At the time of this conversation the leech Nebsecht still lingered in front of the hovel of the paraschites, and waited with growing impatience for the old man's return.
At first he trembled for him; then he entirely forgot the danger into which he had thrown him, and only hoped for the fulfilment of his desires, and for wonderful revelations through his investigations of the human heart.
For some minutes he gave himself up to scientific considerations; but he became more and more agitated by anxiety for the paraschites, and by the exciting vicinity of Uarda.

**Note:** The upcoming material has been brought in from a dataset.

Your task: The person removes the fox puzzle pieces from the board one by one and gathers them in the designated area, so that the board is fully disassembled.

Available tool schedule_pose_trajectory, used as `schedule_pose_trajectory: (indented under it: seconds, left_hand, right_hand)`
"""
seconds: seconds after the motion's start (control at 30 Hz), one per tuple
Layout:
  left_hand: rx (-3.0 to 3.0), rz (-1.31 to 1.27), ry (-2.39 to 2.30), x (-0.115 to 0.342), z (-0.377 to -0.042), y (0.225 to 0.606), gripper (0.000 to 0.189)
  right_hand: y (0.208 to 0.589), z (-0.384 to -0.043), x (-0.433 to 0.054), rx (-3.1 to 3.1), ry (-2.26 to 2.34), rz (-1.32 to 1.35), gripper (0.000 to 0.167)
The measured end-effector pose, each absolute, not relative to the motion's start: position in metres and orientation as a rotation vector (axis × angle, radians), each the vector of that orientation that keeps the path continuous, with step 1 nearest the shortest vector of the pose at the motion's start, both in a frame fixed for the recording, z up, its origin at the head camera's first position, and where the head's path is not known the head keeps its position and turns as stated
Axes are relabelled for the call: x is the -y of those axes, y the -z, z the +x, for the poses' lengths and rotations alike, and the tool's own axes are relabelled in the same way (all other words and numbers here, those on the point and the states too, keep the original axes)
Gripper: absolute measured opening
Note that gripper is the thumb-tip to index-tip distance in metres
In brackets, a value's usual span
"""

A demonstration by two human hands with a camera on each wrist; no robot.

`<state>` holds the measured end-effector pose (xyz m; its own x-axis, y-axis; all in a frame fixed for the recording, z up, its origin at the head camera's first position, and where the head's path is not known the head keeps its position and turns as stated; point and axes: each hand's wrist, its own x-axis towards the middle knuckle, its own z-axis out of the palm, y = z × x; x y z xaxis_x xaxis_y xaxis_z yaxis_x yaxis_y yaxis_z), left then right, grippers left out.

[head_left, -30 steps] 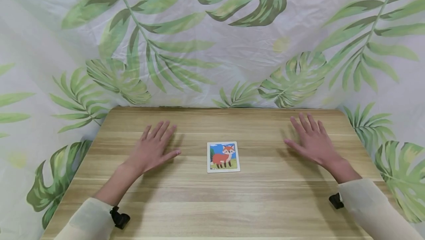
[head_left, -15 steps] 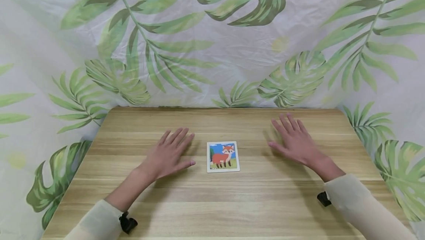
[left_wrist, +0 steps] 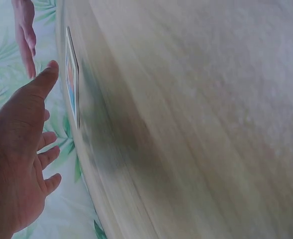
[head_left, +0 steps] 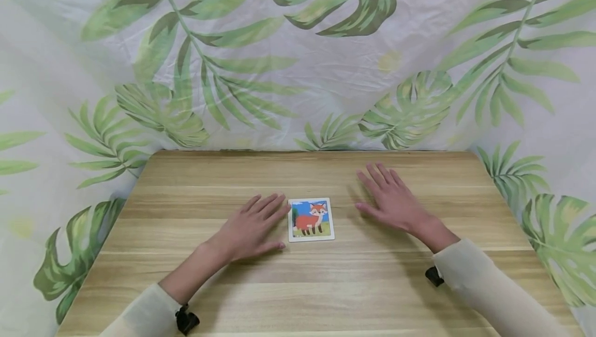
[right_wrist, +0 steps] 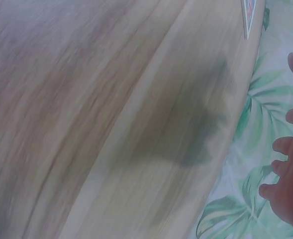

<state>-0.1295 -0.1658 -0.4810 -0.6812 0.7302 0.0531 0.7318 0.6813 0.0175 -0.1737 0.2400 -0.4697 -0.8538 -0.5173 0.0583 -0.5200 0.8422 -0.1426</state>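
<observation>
Just below centre of the head view, fox card (head_left: 311, 220) lies flat on the wood-grain bench (head_left: 307, 285). Left hand (head_left: 251, 229) just beside its left edge, fingers extended, grasping nothing. Right hand (head_left: 393, 202) right of centre, apart from the card, fingers likewise straight, nothing held. Leaf-print cloth (head_left: 326, 78) fills the upper frame.

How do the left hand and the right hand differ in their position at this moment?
The left hand is close beside the fox card, while the right hand has a strip of bare table between it and the card. The right hand is also nearer to the table's far edge than the left hand. Both hands are raised above the table with fingers extended, and neither holds anything.
</observation>
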Motion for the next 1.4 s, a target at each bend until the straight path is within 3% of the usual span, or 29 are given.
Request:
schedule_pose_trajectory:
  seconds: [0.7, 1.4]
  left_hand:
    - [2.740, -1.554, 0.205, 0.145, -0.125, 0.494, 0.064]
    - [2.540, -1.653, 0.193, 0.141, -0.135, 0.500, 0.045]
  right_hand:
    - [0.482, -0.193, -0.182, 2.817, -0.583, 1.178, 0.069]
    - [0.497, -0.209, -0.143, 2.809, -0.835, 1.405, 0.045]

For hours he had been alone with her, for her father and grandmother could no longer stop away from their occupations. The former must go to escort prisoners of war to Hermonthis, and the old woman, since her granddaughter had been old enough to undertake the small duties of the household, had been one of the wailing-women, who, with hair all dishevelled, accompanied the corpse on its way to the grave, weeping, and lamenting, and casting Nile-mud on their forehead and breast. Uarda still lay, when the sun was sinking, in front of the hut.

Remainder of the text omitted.